- EXERCISE
The lines below, from the one holding "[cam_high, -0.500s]" through the one holding "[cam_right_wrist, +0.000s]", are to be restated word for word, with all images left out.

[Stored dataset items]
────────────────────────────────────────

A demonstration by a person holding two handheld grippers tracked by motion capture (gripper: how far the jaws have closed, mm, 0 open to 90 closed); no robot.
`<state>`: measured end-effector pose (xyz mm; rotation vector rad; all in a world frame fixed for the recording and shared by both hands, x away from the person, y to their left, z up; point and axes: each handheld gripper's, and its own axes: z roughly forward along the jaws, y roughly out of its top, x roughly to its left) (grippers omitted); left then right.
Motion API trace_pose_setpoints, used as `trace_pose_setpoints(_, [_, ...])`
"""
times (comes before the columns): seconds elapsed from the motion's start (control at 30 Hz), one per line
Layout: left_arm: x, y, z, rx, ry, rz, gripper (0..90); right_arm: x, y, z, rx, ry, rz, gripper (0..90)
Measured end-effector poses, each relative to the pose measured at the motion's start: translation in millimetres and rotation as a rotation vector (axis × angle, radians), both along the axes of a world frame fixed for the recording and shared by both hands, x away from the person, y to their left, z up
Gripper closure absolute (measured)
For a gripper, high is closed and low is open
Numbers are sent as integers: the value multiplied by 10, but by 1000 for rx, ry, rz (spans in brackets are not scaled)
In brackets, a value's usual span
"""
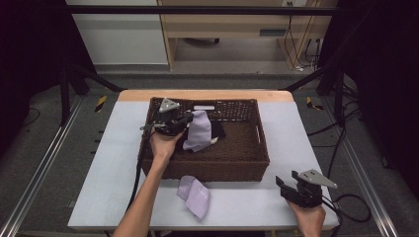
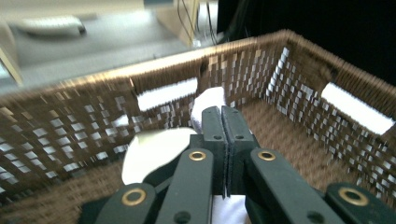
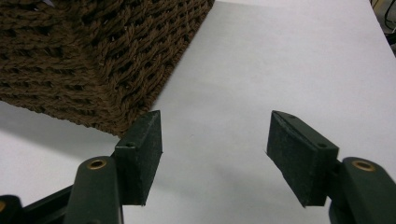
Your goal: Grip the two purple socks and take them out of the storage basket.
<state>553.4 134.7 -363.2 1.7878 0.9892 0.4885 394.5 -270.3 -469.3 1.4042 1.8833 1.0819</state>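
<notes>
holding a lilac cloth (image 1: 198, 131) over the wicker basket (image 1: 247, 163).
your left gripper (image 1: 188, 124) is clamped on it; your right gripper (image 3: 215, 156) gapes empty.

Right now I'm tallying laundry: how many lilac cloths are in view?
2: one lilac cloth hangs from the left gripper over the basket; the other cloth lies on the table before it. More may be hidden.

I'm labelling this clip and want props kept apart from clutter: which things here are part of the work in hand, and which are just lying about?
In the job:
- left gripper, shut on the lilac cloth
- wicker basket
- second lilac cloth on the table
- black item in the basket

Lying about:
- right gripper, open, idle
- floor cables
</notes>
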Motion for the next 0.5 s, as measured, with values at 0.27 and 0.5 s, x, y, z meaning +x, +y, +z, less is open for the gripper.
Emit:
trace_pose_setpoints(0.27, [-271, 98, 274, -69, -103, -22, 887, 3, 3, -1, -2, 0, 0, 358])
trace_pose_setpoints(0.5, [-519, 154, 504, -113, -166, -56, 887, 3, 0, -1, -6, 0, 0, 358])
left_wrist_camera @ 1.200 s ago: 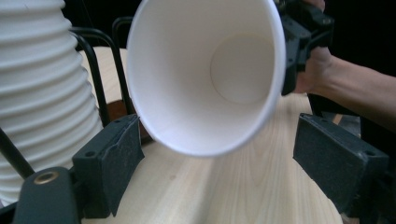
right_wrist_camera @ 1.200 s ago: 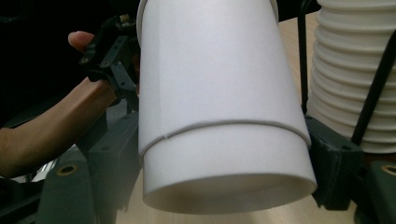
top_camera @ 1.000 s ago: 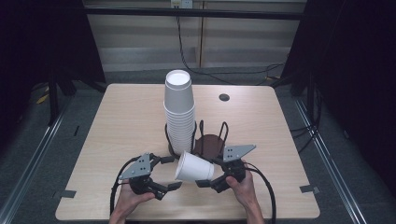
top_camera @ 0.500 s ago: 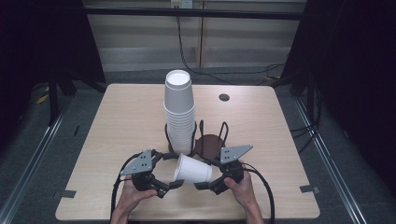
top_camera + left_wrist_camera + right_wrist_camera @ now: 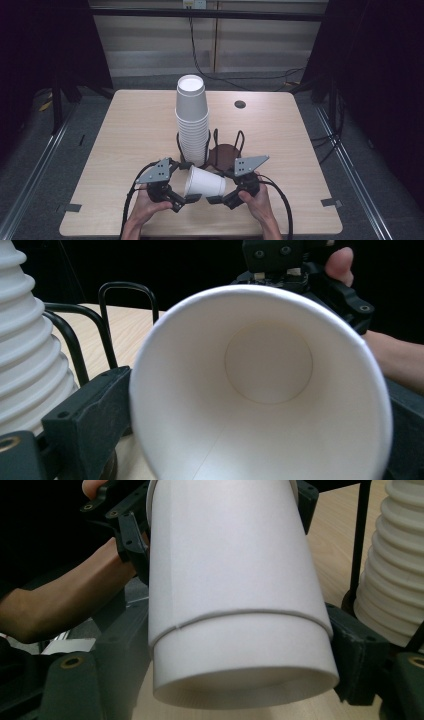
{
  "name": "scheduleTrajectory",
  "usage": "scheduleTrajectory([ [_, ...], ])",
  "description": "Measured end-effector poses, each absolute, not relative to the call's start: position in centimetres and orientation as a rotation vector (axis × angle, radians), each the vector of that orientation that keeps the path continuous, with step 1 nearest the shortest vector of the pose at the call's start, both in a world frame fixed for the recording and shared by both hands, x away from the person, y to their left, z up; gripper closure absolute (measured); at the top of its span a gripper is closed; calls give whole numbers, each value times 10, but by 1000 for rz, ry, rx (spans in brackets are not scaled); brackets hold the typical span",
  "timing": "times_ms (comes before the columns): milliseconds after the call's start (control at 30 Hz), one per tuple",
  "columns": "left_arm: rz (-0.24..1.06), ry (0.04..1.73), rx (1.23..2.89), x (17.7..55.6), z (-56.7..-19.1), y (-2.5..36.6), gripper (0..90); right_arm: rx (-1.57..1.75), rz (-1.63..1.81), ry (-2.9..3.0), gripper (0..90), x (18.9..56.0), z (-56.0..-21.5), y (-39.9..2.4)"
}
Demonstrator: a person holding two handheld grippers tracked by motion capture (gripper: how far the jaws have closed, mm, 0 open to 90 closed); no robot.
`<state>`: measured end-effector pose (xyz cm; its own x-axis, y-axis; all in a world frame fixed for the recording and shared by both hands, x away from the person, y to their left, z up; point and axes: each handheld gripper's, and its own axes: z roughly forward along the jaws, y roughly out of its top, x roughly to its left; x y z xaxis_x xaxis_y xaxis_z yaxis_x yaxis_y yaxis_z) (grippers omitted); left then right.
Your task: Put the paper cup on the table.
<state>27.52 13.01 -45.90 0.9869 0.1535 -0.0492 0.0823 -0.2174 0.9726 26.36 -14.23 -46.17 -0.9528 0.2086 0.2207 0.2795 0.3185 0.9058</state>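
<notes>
Two handheld grippers, black-bodied: left gripper (image 5: 189, 199), right gripper (image 5: 210, 200). Grey three-cornered plate (image 5: 156, 171) atop each, dotted with small dark holes. Thick black cable (image 5: 131, 197) looping back from each body. Blocky matte-black jaws, brass-ringed screw holes (image 5: 71, 661) near their bases. Bare hands and forearms, no sleeves in view.

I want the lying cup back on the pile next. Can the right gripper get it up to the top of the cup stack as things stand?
Probably yes. The right gripper grips the lying cup at its base, the left gripper has just been opening at its rim, and nothing stands above the cup stack.
</notes>
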Motion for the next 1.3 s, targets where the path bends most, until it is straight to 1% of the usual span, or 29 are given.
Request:
scheduleTrajectory([
  [67, 70, 165, 1807, 276, -460, 128, 31, -463, -1739, -2499, 229, 264, -462, -142],
  [200, 30, 169, 1790, 278, -461, 127, 37, -456, -1744, -2491, 228, 265, -462, -142],
  [367, 11, 171, 1764, 279, -461, 126, 43, -445, -1736, -2492, 228, 265, -463, -142],
  [533, -34, 164, 1748, 282, -463, 126, 66, -438, -1739, -2492, 227, 266, -462, -145],
  [667, -43, 160, 1757, 283, -463, 127, 89, -439, -1741, -2496, 216, 267, -464, -146],
  [900, -7, 182, 1786, 280, -461, 127, 110, -456, -1751, -2480, 190, 269, -468, -145],
  [1000, 5, 208, 1785, 281, -460, 129, 113, -507, -1787, -2483, 120, 269, -469, -147],
  [1300, 17, 236, 1819, 282, -458, 135, 112, -612, -1872, -2475, 128, 265, -469, -156],
])
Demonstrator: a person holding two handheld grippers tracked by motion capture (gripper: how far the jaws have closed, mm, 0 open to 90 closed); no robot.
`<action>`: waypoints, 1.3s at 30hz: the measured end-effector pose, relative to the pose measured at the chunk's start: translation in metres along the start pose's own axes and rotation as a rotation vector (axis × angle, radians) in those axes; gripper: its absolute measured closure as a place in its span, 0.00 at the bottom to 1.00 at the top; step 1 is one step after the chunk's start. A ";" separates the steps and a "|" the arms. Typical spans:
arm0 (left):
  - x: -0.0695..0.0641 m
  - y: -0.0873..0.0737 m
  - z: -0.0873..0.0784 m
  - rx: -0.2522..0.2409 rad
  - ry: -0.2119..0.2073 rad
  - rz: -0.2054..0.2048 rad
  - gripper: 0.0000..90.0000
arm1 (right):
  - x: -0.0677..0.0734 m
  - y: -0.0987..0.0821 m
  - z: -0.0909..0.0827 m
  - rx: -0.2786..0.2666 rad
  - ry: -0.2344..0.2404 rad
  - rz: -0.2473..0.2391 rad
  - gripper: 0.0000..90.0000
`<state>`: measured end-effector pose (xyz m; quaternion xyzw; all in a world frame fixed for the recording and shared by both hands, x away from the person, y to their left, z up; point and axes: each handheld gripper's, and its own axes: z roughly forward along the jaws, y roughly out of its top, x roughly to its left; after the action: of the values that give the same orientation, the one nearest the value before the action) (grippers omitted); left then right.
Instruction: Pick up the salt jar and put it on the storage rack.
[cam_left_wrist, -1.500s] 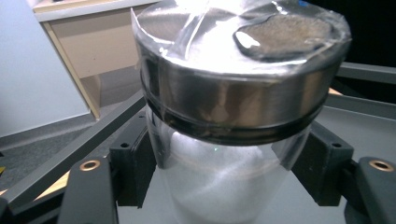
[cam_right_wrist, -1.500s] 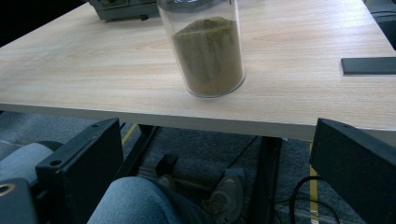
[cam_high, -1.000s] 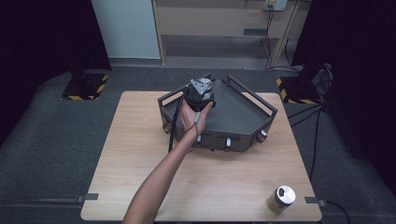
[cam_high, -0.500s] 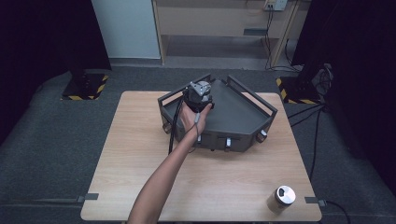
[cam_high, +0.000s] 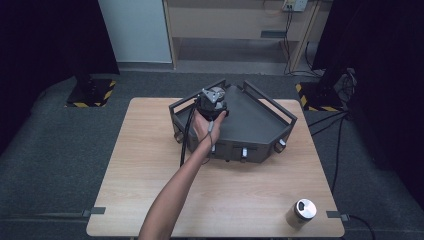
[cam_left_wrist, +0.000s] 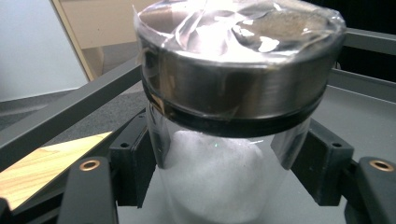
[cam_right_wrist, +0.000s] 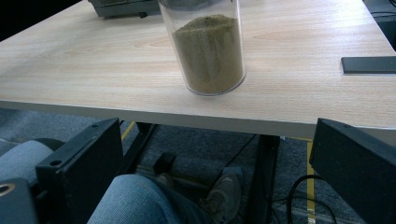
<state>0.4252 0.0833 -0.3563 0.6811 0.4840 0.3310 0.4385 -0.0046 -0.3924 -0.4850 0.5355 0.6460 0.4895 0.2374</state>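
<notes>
Here, left tool (cam_left_wrist: 219, 186) clamped on jar (cam_left_wrist: 224, 186), right tool (cam_right_wrist: 210, 177) wide open

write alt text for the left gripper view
A clear jar of white powder, topped by a metal lid under crinkled plastic film, is clamped between the two black pads of the left claw. It sits over a grey tray with rails, and a corner of the wooden table shows lower left.
</notes>
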 end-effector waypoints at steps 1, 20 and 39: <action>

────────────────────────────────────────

- WORKED SOLUTION
[cam_high, -0.500s] 
[cam_high, +0.000s] 
[cam_left_wrist, +0.000s] 
[cam_right_wrist, +0.000s] 

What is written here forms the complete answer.